Book Reviews

Review: Fascinating Backgammon
by Roy Friedman
This article originally appeared in the December 1993 issue of Chicago Point.

Fascinating Backgammon
Antonio Ortega, 1992
Fascinating Backgammon consists of 50 problems with approximately 100 analyzed positions including all of the variations. The problems cover various aspects of money and match play with emphasis on cube action in the endgame. The author, an experienced international player, has won the Costa Rican National Championship in four of the last five years.

The book is a fine tutorial for advanced beginner and intermediate players and a handy review for the expert. However do not expect to find any trailblazing insights here; most of the concepts and several of the positions have previously appeared in other backgammon publications.

Still, the book has many strengths, such as offering the reader convincing solutions supported by hard data. Many solutions include results from computer rollouts or bearoff programs, and there are exhaustive match-equity calculations to support the recommended cube actions in match play.

Here's a sample problem from the book that arises frequently in actual play:

 ' '2X2X '2X3X3X1X ' ' '

3O2O2O2O1O1O ' ' ' ' ' '

   Position 1.
Blue to play a 5.

Position 1 is derived from Problem 29 in the book after Blue has played three forced 5's of a 5-5 roll. With the last 5, Blue can play (a) 5/off or (b) 6/1, leaving 11 shots in either case. The author lists the blot numbers next turn after each play (15 numbers after play (a), 22 numbers after play (b)], concludes that play (a) is safest and best, corroborates the conclusion with results from Hugh Sconyers's CD-ROM backgame program, and then presents the underlying principle:

"... the farther back your home-board blot is, the easier it is to clear next turn. ... With his blot on the 5-point, Blue can play only aces to his highest occupied point, the 4-point, from where he can then play the other number on his dice. But with his blot on the 6-point, Blue can play aces to the 5-point and deuces to the 4-point, then play his other number from whichever of these points to which he has moved his blot. You will notice that 6 of the 7 extra blotting rolls after play (b) include deuces."

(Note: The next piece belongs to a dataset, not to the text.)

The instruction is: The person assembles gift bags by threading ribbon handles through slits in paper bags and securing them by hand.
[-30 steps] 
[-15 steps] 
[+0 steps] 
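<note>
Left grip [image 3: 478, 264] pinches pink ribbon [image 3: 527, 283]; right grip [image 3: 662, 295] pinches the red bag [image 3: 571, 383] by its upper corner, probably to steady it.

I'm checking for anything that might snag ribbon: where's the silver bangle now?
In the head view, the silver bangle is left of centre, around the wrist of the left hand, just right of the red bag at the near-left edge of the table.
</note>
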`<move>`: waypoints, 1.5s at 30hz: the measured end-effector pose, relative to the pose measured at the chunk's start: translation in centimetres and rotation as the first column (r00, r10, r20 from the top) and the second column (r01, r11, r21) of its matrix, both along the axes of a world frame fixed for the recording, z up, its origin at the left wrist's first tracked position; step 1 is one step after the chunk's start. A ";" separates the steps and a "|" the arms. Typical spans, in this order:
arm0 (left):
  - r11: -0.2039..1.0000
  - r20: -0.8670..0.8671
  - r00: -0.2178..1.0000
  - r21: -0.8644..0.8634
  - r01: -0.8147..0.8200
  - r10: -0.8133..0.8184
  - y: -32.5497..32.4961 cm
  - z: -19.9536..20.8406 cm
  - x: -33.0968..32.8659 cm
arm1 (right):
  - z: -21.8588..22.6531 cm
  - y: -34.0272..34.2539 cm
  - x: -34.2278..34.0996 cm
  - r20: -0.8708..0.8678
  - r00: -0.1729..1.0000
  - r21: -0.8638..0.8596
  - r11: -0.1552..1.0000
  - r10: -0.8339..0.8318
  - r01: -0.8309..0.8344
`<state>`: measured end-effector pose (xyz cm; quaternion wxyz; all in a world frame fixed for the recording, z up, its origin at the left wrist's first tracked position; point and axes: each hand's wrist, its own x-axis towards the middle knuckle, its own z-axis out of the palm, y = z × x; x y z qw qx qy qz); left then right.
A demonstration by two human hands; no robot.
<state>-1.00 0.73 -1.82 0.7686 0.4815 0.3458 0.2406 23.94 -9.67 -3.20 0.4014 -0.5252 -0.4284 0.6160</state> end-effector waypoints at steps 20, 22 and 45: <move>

With the English edition of the book, edited by Danny Kleinman and reviewed by Neil Kazaross, technical accuracy is very high. I found only one significant error:

2O ' ' '2X4X '1X2X ' '4O

2O '2O2O '2O '1O ' ' '5X

   Position 2.
Blue on roll.
Cube action?

Position 2, which is Problem 18 in the book, is borrowed from a Leading Edge Backgammon article [Feb. 1991, p. 6]. The book states that in a money game or at the start of a long match, the correct cube action is double/pass. In fact, the position is a clear take as is stated in the cited article.

The production quality of the book is excellent. The text and board diagrams are easy to read and the binding construction should last for many years. There are even some lighthearted moments such as the following passage from the introduction:

"The ACB's [Costa Rican Backgammon Association's] efforts to recruit new players have produced a few surprises. Once, responding to an advertisement in a local newspaper for a novice tournament, a new player called to congratulate us on organizing the exciting tournaments he'd been attending. He asked us to sign him up, and then inquired if he should bring his on raquet to the tournament, or if the ACB would supply one."

In summary, I recommend Fascinating Backgammon as a worthwhile purchase or holiday gift for any player from advanced beginner to expert.